The knowledge that a densitometrist must bring to bear on the quantitative assessment of bone density to interpret the findings and place them in the appropriate clinical context is considerable. But the conclusions must be carefully crafted in the most succinct fashion possible. Long reports are simply not read. Vague statements will not be understood or appreciated. At present, it is not sufficient to simply say that the patient does or does not have osteoporosis or is or is not at increased risk for fracture. For the densitometry report to be useful it must be accurate, clear, and complete but also concise. Even though some have said that densitometrists should restrict their statements to a simple review of the numbers, referring physicians want and require more from the experienced densitometrist to better serve their patients' needs.
The best format for conveying this information is a matter of opinion. Narrations in the form of a letter may evoke a sense of frustration on the part of the busy clinician who feels he or she must search the letter for information relevant to the care of the patient. Shorter narrations that are followed by numbered conclusions may result in only the numbered conclusions being read. Any important information contained in the narration may be lost. It would also seem clear that the longer the letter or the greater the number of conclusions, the less likely it is that the pertinent information will be
12 See Chapters 3 and 11 for a discussion of the RMS-SD.
read. Addressing these issues at present is primarily a matter of trial and error and personal opinion. To meet the needs and requests of the primary care physician regarding reporting and to ensure that all the relevant information is reviewed and understood is a challenge. With these issues in mind, a reporting format that combines a very brief narrative paragraph describing pertinent technical issues with a brief series of numbered conclusions that clearly address the specific clinical issues raised by primary care physicians would seem to be the best approach. The issues addressed by the numbered conclusions should be clearly identified and always given in the same order, from report to report. For example, Figs. 12-1A and B are a PA lumbar spine and proximal femur bone density study on a 67-year-old Caucasian woman. Prior to undergoing the study, the woman completed the patient questionnaire found in Appendix XIII. From the questionnaire, it was noted that she had never taken hormone replacement, she weighed only 105 lb, and her mother had osteoporosis. This was her first bone density study. The patient was referred by her physician for testing because she met the NOF Guidelines for testing described in Chapter 7. The report from the densitometrist to the referring physician might read as follows:
January 15, 2003
Dear Dr. Smith:
Ms. Jane Doe, dob 2/7/35, underwent PA lumbar spine and proximal femur DXA bone density studies on a Lunar Prodigy, software version 5.5 on 1/15/03. No technical difficulties were encountered. A review of the bone density images did not suggest fracture, degenerative change or artifact that would affect the interpretation of the numerical results.
1. Diagnosis: Osteoporosis, based on the T-score of -3.3 at L2-L4, applying World Health Organization Criteria for the diagnosis of osteoporosis.
2. Fracture Risk: Markedly increased.
3. Historical risk factors: Postmenopausal estrogen deficiency, low body weight, family history of osteoporosis.
a.
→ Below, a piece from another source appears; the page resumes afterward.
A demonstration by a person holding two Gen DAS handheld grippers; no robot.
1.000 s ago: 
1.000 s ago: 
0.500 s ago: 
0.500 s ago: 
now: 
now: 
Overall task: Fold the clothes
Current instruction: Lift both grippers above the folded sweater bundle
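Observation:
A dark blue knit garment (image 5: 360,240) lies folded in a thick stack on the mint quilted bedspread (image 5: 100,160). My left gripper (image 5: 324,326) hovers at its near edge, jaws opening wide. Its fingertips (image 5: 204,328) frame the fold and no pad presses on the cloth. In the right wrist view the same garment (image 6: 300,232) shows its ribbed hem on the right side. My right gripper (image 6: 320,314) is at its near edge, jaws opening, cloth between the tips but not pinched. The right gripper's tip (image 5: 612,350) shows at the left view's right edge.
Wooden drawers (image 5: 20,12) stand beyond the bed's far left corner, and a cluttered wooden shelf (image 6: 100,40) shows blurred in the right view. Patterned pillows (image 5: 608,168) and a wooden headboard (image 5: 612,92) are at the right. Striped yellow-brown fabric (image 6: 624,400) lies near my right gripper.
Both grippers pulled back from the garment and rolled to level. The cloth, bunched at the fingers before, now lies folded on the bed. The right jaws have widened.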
Secondary causes of bone loss should be excluded clinically.
b. The patient meets National Osteoporosis Foundation guidelines for prescription intervention to treat osteoporosis. She should obtain 1200 mg of elemental calcium and 400IU of vitamin D per day. The following antiresorptive medications are FDA-approved for the treatment of postmenopausal osteoporosis: alendronate, 10 mg po daily or 70 mg po once weekly; risedronate, 5 mg po daily or 35 mg po once weekly; and raloxifene in a dose of 60 mg po daily. Salmon calcitonin is approved for treatment in women more than 5 years postmenopausal in a dose of 100 IU injected subq daily or 200 IU in one nasal spray daily. The anabolic agent teripartide is approved for the treatment of postmenopausal osteoporosis in women who are at high risk for fracture for a period of no more than 2 years at a dose of 20 |g injected subq daily.
c. A repeat PA lumbar spine bone density study is recommended in 1 year to assess therapeutic efficacy if prescription therapy is initiated.
This report is actually only one page long, using standard margins and line spacing. Headings and phrases are underlined for emphasis to ensure that they are read. In future reports, the same format would be followed, which helps the physician learn where to look for the pertinent clinical information and ensures that nothing of importance is overlooked. In this particular report, the lengthiest section is the reiteration of therapeutic options for the treatment of postmenopausal osteoporosis. As noted earlier, if you know that the referring physician does not need or would not appreciate this type of reminder, it can be omitted.
If other reporting formats have been found to be useful or more appropriate for a particular practice they should certainly be used. The densitometrist is responsible for device quality control, skeletal site selection, scan frequency, precision issues, data analysis, diagnosis, fracture risk assessment, therapeutic recommendations, and assessments of therapeutic efficacy. But the success or failure of the densitometrist and the promise of the marvelous technologies that we use ultimately resides in the accuracy, clarity and completeness of the reports that we send to the physicians who have asked for our assistance in the care of their patients. It is a privilege to be asked; it is a challenge that we must not fail.